Ashfall (Ashfall #1)
Mike Mullin
Published October 11, 2011
Review by Michelle
Under the bubbling hot springs and geysers of Yellowstone National Park is a supervolcano. Most people don’t know it’s there. The caldera is so large that it can only be seen from a plane or satellite. It just could be overdue for an eruption, which would change the landscape and climate of our planet.
Ashfall is the story of Alex, a teenage boy left alone for the weekend while his parents visit relatives. When the Yellowstone supervolcano erupts unexpectedly, Alex is determined to reach his parents.
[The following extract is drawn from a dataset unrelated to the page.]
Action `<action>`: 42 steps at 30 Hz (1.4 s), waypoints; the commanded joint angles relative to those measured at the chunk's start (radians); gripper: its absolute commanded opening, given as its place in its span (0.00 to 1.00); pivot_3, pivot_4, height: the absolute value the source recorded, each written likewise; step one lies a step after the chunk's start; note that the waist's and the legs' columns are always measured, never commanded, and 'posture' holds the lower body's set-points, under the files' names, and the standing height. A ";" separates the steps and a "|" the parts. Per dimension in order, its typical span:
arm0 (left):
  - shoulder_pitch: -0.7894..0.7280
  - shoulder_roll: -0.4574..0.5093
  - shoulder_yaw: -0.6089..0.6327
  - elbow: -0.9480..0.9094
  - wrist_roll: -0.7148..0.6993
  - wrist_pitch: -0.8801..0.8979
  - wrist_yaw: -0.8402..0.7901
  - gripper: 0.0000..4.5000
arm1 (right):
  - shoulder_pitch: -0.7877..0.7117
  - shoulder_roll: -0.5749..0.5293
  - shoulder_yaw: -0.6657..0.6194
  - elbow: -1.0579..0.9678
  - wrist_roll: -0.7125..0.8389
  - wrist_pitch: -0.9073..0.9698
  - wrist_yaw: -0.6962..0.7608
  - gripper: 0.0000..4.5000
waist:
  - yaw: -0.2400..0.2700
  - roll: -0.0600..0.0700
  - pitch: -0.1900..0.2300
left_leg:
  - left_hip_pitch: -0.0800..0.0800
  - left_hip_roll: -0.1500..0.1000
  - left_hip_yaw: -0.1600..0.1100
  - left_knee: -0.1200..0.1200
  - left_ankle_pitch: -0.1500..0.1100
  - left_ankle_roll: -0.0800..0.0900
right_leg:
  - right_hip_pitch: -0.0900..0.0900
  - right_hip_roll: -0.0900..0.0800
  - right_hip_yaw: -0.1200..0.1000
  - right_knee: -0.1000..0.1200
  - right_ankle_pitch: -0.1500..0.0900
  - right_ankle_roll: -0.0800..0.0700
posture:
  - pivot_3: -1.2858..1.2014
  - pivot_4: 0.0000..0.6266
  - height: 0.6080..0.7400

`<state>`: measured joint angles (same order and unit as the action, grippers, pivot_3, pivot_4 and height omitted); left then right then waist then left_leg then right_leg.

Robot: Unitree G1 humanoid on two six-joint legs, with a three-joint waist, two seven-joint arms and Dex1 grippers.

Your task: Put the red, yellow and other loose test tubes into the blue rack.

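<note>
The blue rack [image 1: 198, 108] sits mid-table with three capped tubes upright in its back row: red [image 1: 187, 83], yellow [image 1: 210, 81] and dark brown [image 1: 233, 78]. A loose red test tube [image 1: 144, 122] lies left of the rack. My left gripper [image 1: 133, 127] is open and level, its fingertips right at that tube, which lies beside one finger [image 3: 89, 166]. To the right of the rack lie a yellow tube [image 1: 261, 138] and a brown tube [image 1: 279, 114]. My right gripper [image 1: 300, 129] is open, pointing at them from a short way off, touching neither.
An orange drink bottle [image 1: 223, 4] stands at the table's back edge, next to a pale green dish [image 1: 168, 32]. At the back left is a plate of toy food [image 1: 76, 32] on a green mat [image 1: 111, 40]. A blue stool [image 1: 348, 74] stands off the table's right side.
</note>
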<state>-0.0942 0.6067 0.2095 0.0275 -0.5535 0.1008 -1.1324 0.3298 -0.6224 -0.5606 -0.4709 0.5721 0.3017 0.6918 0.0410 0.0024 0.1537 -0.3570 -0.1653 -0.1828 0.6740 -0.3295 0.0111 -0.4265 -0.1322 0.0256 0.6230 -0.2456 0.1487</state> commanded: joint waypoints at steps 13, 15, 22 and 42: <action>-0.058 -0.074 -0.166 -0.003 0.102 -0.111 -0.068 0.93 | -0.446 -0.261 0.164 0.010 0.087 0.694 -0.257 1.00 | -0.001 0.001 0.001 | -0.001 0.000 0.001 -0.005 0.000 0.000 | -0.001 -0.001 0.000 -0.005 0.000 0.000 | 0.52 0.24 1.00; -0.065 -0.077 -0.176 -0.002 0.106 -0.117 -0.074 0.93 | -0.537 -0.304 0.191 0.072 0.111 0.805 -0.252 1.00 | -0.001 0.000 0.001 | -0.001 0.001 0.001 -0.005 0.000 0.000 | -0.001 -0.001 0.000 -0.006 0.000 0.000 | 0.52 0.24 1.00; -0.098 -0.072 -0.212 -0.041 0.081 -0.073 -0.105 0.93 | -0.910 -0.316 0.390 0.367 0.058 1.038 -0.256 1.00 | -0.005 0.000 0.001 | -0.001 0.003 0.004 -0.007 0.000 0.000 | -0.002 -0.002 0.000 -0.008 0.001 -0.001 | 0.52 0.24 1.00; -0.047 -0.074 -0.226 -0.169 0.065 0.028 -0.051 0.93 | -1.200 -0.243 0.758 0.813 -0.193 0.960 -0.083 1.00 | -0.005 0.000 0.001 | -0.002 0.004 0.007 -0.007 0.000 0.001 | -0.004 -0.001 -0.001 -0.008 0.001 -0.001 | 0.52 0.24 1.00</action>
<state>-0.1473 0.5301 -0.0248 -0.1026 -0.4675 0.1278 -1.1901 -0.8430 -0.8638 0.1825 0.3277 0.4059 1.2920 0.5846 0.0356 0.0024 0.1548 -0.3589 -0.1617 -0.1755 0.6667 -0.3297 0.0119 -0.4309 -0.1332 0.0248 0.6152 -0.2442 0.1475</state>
He must travel over a hundred miles in a landscape transformed by a foot of ash and the destruction of every modern convenience that he has ever known, and through a new world in which disaster has brought out both the best and worst in people desperate for food, water, and warmth. With a combination of nonstop action, a little romance, and very real science, this is a story that is difficult to stop reading and even more difficult to forget. –Goodreads
I love survival stories. Movies, books, tv shows – anything that has a survivor feel to it I will read or watch. Armageddon, Twister, Jurassic Park, Terra Nova, Survivor, The Last Survivors series – love ’em. And they all have some element of survival to them. In Ashfall, Mike Mullin’s makes it all about survival.
In Ashfall, a super volcano erupts and puts the world into a tailspin. Grey ash everywhere, sucking air quality, no food – only the strong survive. Our protagonist is Alex, a sixteen year old, who decided to stay home by himself for the weekend. He’s home all of 3 hours and – BAM! – volcano erupts. When Alex realizes it’s not stopping anytime soon he leaves to go find his parents and sister. What comes next is the highest of highs and the lowest of lows. There is so much going on in Ashfall and it makes for one action packed read.
Our main character, Alex, is your typical nerdy teenage boy – fights with his mom and sister and would rather do anything besides go to his uncle’s goat farm. Throughout the story, the reader sees Alex grow more mature and realize that maybe his family wasn’t as pesky as he once thought. When Alex finds Darla, he has met his match. Darla is far from your typical girl. She is hard working – she knows how to fix stuff and to get stuff done. No sissy girls in this book. I love to see a strong female lead in books. And the relationship Mullins creates between Alex and Darla is refreshing. No insta-love. Their relationship starts out slow and bumping and revolves into a genuinely believable relationship.
There are some things about Ashfall that might throw the reader off. At times, the book can be violent but for it to be believable it almost has to you. It kinda reminds you of The Road in a way. Very heartbreaking and dark and beautiful. Definitely one you don’t want to miss – especially if you love world destruction/survival stories.